I still don't fear the result like some do.. We are more than capable of succeeding in whatever we turn our hands to (as are people all over the World. It's not a "British" characteristic).. It has enabled me to find a deeper well of contempt for the majority of Politicians than I ever thought possible though... So not all negative...


----------



## Foxholer (Dec 21, 2016)

Hobbit said:



			I voted Remain in June, but voted out now. Out does me no good in terms of work, and especially with the plan to retire to Spain shortly. However, I feel that all the twisting, fiddling and conniving some of the politicians are doing is very wrong at a fundamental level.

They voted to have a referendum. *They abdicated their responsibility to the electorate*, and the electorate made a choice. Never mind its this percentage or that percentage. The 'rules of the game' are very clear. A majority of those who cared enough to vote voted out.

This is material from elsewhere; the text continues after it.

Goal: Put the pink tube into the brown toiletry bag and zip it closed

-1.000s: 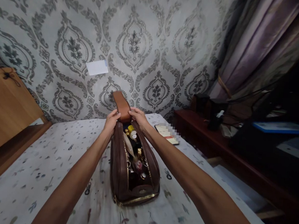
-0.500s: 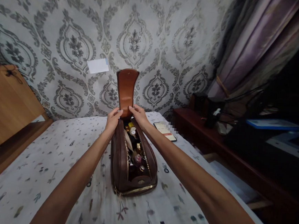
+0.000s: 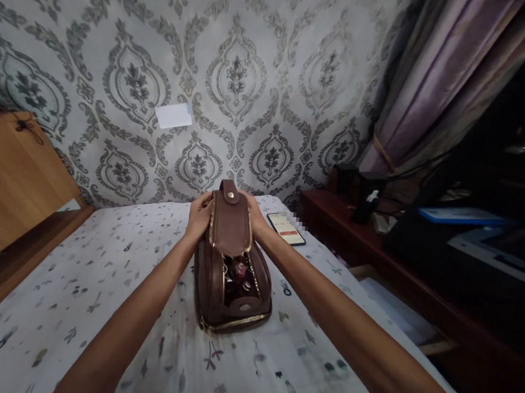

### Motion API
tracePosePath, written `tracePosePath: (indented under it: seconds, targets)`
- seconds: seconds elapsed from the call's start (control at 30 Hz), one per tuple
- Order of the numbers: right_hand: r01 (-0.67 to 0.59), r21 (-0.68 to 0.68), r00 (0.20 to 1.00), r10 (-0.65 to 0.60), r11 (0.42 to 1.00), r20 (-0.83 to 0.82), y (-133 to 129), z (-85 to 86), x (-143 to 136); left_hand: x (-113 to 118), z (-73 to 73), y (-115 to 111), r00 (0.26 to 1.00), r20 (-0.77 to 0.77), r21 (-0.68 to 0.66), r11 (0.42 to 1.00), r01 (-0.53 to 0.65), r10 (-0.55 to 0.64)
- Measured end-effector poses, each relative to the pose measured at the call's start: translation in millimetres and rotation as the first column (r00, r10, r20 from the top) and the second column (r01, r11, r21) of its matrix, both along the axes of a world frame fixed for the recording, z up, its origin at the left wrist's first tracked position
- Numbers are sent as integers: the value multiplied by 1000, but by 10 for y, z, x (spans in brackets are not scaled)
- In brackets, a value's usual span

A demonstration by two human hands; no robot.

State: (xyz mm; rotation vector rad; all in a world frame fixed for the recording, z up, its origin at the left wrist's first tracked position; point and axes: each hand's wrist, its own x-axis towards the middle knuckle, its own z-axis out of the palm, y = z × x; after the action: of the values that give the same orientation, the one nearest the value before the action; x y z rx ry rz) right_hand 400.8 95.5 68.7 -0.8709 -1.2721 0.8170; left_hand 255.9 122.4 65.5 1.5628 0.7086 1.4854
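A brown leather bag [image 3: 259, 275] lies on the patterned white sheet [image 3: 151, 345], its zipped mouth partly uncovered at the near end, where small items [image 3: 240, 273] show inside. Its flap [image 3: 231, 227], with a snap strap, is folded down over the far half of the opening. At the flap's left edge is my left hand [image 3: 200, 214], its fingers bent and partly behind the bag. My right hand [image 3: 253, 213] is against the flap's right side, with most of its fingers hidden behind it.
A phone [image 3: 287, 229] lies to the right of the bag. Beyond it stands a dark red desk [image 3: 312, 200] with an open drawer. A wooden board [image 3: 22, 183] is at the left, and the patterned wall is behind the bed.
The flap, upright before with its orange-brown inner side showing, has come down toward me over the bag's opening. Both hands have stayed near the bag's far end.
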Motion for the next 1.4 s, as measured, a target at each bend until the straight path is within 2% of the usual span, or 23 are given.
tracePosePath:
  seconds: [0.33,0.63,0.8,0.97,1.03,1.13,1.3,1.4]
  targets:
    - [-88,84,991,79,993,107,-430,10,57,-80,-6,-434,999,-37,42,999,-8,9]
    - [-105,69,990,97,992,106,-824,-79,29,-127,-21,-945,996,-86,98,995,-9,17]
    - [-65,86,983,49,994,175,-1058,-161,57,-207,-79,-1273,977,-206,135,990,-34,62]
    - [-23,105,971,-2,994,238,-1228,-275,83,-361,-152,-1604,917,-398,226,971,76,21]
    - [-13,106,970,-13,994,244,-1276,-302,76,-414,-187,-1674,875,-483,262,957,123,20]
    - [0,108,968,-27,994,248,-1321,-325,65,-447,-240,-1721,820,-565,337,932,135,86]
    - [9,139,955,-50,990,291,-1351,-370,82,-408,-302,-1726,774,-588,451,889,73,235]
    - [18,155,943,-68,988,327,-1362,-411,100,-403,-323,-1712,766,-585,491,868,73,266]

If there's another vote, I will choose out to protect the very fundamental rights that make up our democracy. Argue the toss by all means but respect the choice.
		
Click to expand...

The highlighted phrase is actually ambiguous! Can you clarify whether you meant 'their responsibility', passing it - the responsibility - to the electorate' or was it 'their responsibility to the electorate' that they abdicated!

I actually believe they did the right thing in this case - allowing 'the electorate' to choose. Though there have obviously been some issues with the way they did that!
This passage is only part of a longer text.